04/25/2026
The Dallas Cowboys further bolstered their defensive rebuild during Day 2 by acquiring San Francisco 49ers linebacker Dee Winters in a mid-draft trade that cost Dallas only their fifth-round pick at No. 152 overall — a minimal price for a player who started all 17 games for San Francisco in 2025 before the Niners' signing of Dre Greenlaw this offseason made Winters expendable. The move reflects new Cowboys defensive coordinator Christian Parker's aggressive approach to assembling a defensive unit capable of reversing the franchise's 2025 performance that saw Dallas rank last in points allowed per game a historically poor defensive showing that underscored the urgency of the Cowboys' offseason defensive investment.
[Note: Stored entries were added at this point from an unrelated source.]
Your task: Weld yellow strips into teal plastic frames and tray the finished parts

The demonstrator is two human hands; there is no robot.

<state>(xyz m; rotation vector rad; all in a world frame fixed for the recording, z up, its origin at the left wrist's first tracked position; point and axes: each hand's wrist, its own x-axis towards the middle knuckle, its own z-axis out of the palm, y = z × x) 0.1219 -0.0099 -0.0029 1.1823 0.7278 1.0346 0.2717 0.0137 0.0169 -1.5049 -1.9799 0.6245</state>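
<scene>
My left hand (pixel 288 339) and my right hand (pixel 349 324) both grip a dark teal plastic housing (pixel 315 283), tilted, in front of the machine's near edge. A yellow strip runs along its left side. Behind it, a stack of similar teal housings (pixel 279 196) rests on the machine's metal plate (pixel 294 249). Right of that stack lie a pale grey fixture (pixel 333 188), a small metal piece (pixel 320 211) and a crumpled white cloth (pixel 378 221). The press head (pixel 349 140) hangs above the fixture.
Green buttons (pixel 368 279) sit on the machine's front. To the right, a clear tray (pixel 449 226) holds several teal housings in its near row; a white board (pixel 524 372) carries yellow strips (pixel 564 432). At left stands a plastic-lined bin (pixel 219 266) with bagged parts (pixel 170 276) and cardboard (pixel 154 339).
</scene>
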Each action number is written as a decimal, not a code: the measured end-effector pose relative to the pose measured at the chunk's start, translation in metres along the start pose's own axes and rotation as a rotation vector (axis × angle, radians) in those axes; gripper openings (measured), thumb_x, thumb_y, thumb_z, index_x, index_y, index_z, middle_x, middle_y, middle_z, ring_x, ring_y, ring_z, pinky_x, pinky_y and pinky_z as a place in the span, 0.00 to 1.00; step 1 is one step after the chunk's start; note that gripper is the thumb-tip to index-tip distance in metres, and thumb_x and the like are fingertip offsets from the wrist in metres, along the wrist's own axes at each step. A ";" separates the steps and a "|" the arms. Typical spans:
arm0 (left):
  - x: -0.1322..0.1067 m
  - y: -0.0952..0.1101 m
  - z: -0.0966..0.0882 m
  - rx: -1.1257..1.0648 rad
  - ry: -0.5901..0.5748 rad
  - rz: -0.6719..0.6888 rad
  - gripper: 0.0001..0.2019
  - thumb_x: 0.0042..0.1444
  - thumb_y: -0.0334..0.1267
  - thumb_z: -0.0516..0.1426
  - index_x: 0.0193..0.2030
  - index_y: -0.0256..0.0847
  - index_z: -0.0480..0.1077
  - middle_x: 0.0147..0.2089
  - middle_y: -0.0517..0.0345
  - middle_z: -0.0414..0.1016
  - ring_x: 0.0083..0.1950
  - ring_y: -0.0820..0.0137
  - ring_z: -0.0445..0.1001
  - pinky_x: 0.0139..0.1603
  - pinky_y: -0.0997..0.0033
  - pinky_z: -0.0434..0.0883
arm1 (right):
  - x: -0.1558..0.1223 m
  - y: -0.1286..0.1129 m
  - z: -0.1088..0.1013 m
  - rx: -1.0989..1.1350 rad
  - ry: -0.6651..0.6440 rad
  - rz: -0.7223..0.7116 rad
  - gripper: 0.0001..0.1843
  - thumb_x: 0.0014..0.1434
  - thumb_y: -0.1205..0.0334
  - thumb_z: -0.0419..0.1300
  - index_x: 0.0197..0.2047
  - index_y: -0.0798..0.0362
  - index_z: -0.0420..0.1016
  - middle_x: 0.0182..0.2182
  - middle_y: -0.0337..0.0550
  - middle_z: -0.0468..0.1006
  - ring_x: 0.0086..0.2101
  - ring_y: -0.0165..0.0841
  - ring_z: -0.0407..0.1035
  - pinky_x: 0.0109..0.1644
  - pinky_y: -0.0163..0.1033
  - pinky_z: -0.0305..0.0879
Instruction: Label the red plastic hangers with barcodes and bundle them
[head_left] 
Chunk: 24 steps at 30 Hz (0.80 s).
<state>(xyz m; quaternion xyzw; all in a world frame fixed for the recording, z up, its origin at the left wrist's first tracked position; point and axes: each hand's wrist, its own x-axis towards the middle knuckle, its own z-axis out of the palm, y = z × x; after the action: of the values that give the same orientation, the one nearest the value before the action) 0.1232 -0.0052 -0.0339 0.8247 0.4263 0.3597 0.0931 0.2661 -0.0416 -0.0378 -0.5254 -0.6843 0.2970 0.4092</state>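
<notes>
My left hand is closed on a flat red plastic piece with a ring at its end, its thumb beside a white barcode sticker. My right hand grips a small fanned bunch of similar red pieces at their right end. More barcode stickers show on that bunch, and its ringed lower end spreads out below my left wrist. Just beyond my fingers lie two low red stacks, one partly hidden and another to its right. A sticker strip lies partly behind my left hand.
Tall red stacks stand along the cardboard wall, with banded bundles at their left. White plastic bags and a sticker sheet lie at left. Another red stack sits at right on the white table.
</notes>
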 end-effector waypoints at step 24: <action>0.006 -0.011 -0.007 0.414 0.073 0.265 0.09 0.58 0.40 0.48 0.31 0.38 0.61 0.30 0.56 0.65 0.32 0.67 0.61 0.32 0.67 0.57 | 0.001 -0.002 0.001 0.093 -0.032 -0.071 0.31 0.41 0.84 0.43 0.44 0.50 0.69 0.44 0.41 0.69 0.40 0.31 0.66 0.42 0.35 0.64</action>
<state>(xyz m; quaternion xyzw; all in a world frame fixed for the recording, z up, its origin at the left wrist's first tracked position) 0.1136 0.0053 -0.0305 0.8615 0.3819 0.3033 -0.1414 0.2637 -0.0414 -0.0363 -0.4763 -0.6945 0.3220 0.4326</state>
Winters' starting experience and familiarity with coverage-heavy linebacker concepts from Robert Saleh's defensive background in San Francisco provides Dallas with immediate depth at a position where the Cowboys lacked proven contributors behind their starters.
The Winters trade adds a third significant defensive addition to a Cowboys weekend that featured Caleb Downs' selection at No. 11 overall in the first round and Malachi Lawrence's edge rusher pick at No. 23. The combination of a centerfield safety, a pass rush contributor, and a starting-caliber linebacker — all added across a single draft weekend at relatively modest capital cost — represents the kind of comprehensive defensive reconstruction that Jerry Jones and head coach Brian Schottenheimer identified as the organizational priority before competitive improvement in the NFC is achievable. With George Pickens secured on the franchise tag for offensive continuity and Dak Prescott locked in at quarterback, the Cowboys' 2026 season now hinges on whether Parker's defensive rebuild delivers the unit improvement that the talent additions suggest is possible.